Then, those roles are mapped into permissions using %AUTHS. For each role, a series of anonymous subroutines will be executed against a five item list:

        The basename of the file being uploaded
        The pathname relative to $DEST_ROOT
        The absolute pathname
        The absolute directory of the destination file
        An info hash (described later)

So each user maps into one or more roles, and each role maps into one or more authorizations for that role. For each file uploaded by a given user, if any of the authorization subroutines returns true, then that file is permitted to be uploaded. Yes, I probably could have made this more complicated had I taken the time, and I'm not sure this is sufficient for the most general case, but it's a good start.

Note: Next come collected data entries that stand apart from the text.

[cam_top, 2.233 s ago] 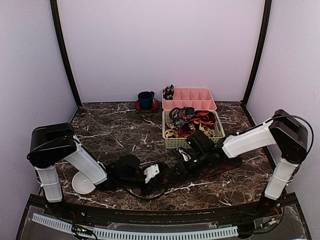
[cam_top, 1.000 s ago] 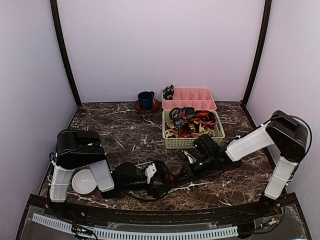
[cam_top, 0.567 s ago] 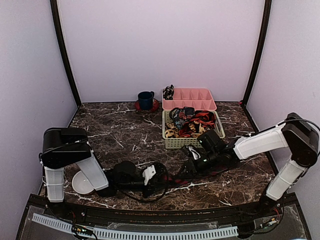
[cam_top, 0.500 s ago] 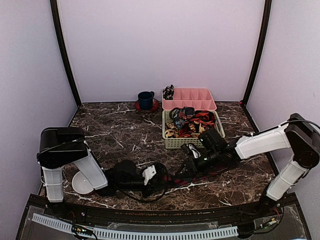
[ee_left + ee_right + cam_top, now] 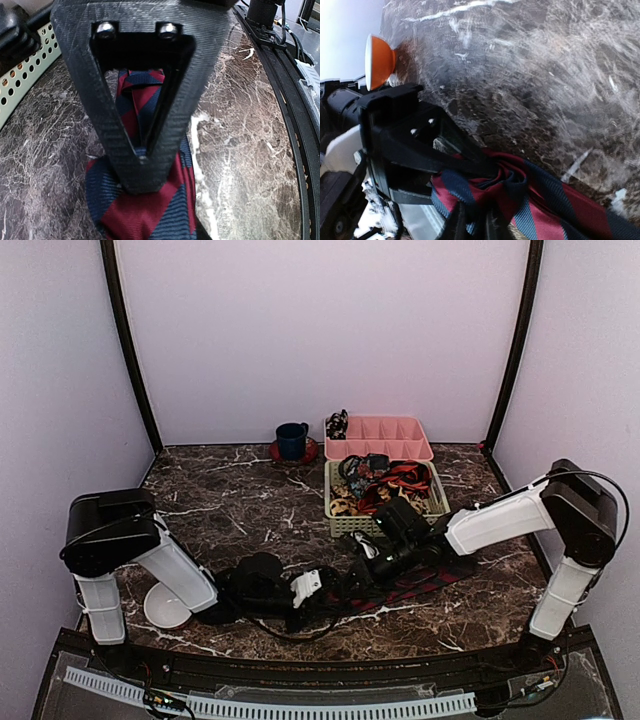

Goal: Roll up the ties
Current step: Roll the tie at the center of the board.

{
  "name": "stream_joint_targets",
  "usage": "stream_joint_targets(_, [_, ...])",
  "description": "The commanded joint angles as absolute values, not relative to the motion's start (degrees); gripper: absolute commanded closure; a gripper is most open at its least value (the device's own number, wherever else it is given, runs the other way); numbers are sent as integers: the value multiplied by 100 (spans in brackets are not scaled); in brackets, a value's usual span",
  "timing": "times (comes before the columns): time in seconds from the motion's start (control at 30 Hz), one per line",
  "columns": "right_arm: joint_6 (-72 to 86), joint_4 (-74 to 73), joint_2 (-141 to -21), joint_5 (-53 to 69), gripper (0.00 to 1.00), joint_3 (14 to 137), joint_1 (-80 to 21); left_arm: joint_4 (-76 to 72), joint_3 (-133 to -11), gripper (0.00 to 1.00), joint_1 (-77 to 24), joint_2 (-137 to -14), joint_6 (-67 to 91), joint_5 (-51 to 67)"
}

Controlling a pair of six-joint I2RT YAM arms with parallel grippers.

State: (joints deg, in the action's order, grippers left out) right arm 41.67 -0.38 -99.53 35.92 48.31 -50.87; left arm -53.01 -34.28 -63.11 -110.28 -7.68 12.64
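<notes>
Lying flat on the worktop (image 5: 230, 505), the striped tie (image 5: 145, 215) is the thing in work, and its long axis runs from the middle front of the worktop out to the right, a little away from the arm bases. The end where a coil must begin is the left end, and both pairs of fingers meet just there.

The left fingers (image 5: 142, 162) are pressed together on this end; navy and red cloth shows between them and spreads out below their tips. The right fingers (image 5: 356, 577) come to the same end from the opposite side. In the right wrist view their tips stand close to each other at the folded, bunched cloth, but I cannot tell whether they really pinch it.

The left arm (image 5: 175, 570) lies very low, its forearm stretched almost flat to the right. The right arm (image 5: 495, 520) reaches leftward from its base and slopes down to a low wrist, above the free length of the tie.

I judge that the roll must travel to the right, along the tie and under the right wrist, so the left arm is the nearer one for the turning. The other ties (image 5: 385, 485) lie in a heap inside the basket (image 5: 345, 527), well behind.
</notes>
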Motion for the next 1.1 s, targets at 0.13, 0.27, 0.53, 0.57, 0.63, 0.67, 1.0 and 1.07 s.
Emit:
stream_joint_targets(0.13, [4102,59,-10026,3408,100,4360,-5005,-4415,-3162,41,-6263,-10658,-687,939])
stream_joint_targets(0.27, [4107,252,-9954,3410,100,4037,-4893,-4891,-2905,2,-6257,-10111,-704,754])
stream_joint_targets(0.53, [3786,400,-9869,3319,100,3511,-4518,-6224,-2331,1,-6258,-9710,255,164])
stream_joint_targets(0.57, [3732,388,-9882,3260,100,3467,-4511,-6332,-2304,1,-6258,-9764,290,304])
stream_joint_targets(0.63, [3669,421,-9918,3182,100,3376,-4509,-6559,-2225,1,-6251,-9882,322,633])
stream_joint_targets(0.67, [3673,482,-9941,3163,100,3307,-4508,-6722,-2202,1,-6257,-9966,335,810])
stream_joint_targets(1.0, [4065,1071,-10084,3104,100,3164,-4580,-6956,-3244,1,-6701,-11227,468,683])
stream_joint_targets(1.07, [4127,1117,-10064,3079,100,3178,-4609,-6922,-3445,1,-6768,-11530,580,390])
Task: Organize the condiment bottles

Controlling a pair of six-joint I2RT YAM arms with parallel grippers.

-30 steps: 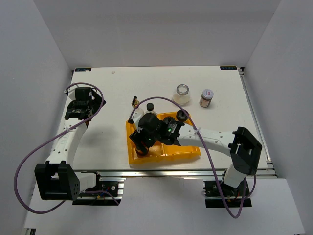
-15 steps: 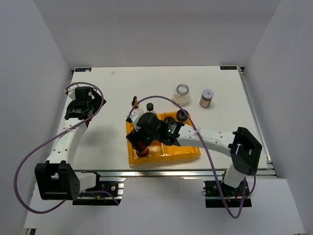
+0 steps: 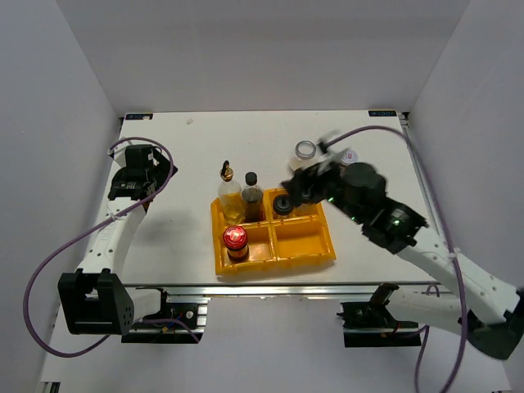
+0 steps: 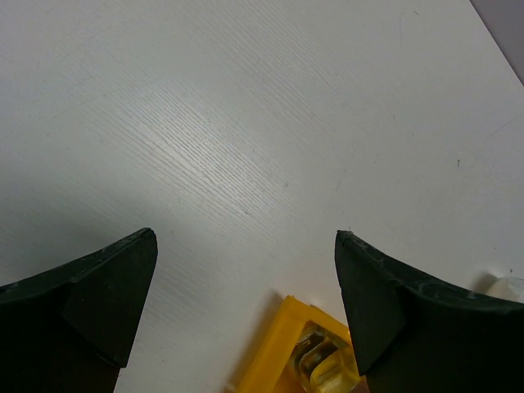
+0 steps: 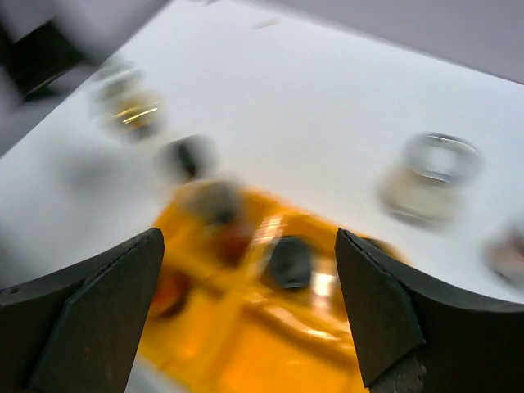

Lines 29 to 36 map all the warn and die messages so that they have a nice process ID number and timestamp.

Lines 44 and 45 remind me that there's only two processes in this pipeline, except that it's a little more complicated. The first stage will read the original standard input (the text of the incoming email message), delivering the original Storable-encoded object to the standard input of the second stage.

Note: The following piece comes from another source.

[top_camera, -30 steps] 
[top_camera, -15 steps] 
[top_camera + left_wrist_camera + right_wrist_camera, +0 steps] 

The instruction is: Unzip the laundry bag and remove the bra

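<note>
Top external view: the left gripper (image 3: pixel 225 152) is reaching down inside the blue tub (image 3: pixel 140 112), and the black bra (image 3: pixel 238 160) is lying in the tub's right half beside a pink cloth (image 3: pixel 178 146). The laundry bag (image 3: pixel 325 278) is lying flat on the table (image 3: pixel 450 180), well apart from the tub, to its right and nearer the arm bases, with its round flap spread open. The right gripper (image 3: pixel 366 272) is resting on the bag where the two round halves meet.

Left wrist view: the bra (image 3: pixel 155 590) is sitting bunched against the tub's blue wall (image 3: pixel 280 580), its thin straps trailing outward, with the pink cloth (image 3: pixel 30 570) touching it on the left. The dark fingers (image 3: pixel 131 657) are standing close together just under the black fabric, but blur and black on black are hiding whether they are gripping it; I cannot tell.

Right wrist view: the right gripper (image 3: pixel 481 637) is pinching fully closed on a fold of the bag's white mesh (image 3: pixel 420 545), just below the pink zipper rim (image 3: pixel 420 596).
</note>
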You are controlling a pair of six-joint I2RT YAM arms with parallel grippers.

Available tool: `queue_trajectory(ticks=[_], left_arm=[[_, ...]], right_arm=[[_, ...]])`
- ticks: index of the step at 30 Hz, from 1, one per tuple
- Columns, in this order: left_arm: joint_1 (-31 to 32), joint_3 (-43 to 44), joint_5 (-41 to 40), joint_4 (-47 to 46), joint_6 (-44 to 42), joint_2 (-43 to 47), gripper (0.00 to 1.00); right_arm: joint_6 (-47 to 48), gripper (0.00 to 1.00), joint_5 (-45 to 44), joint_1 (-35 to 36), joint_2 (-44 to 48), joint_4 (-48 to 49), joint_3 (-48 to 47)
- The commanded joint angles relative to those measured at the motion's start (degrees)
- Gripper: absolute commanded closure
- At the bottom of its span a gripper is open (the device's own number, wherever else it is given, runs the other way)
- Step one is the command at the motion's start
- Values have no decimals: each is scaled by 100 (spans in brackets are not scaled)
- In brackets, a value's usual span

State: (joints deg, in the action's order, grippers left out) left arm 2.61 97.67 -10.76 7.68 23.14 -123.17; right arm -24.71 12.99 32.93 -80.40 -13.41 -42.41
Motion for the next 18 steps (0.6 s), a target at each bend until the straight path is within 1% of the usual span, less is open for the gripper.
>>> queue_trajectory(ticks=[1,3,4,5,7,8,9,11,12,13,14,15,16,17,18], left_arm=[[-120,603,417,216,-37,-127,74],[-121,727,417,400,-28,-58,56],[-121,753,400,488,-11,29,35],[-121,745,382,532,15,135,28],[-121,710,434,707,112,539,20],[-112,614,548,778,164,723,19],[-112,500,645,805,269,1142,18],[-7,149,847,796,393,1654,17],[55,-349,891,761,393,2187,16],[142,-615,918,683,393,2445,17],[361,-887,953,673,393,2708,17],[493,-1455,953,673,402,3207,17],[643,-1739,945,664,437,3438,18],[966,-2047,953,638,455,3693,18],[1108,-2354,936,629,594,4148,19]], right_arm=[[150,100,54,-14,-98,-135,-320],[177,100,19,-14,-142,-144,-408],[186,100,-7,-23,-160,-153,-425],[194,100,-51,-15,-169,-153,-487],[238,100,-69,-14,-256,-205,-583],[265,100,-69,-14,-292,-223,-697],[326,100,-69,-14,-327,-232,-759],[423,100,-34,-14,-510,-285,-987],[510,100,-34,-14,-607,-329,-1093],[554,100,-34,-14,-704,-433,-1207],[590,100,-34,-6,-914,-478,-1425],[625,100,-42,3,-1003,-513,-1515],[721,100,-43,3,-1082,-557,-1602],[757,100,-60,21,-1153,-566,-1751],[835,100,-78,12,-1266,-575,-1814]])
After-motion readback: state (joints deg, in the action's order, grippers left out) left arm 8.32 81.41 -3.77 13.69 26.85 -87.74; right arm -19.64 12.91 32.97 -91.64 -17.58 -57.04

But the second stage must act on that object only if the decryption is signed, and signed by the right key. However, that's known only to the first stage! So, we create a separate pipe before forking that the first and second stage can use to communicate. This is done in line 48. It's important that the first stage close the read side, and the second stage close the write side, or we'll never get an EOF at the right time.

Liens 51 to 70 set up the first stage. The decryption takes place in lines 57 and 58. If the original message is successfully decrypted and signed, $h is a hashref with parameters about the signature. If so, we send it down the secondary channel as a Storable-encoded object. If not, we send an empty hash down that channel.

The processor beginning in line 72 has all the tough logic, because this is where we really get the work done, and where we have to be very conservative and distrust anything that is even slightly fishy.

Lines 75 and 76 grab the hashref that came from the decryption process. This is not the payload, but the authentication information about the payload, and will be the same value as $h in the other process if all went well, and then we fetch the payload in line 82.

Line 84 is a reminder that one of the parameters unused (so far) is the ``sigid'', which is unique for every signed document. We can record this sigid and reject any other message with the same sigid as having been ``already processed''. This prevents a ``replay attack'', where an intermediate bad guy resends intercepts the email, and sends it over and over again, hoping to retrigger the same action. As you'll see in a moment, for this particular use, a replay attack would be useless except to reinstate deleted files if those weren't being checked in the authorization.

Line 85 logs the GPG user for which this message was signed. Note that this has to be a GPG user that Fred has in his GPG public key listing.

Lines 87 to 94 extract out all the posssible coderef subroutines from which this particular GPG user recieves authorization. First, for the given fingerprint, we fetch all the roles. If there are no roles, there's no point in going further. Then we fetch all the subroutines for all those roles, and stash it away in @auths for use with each file.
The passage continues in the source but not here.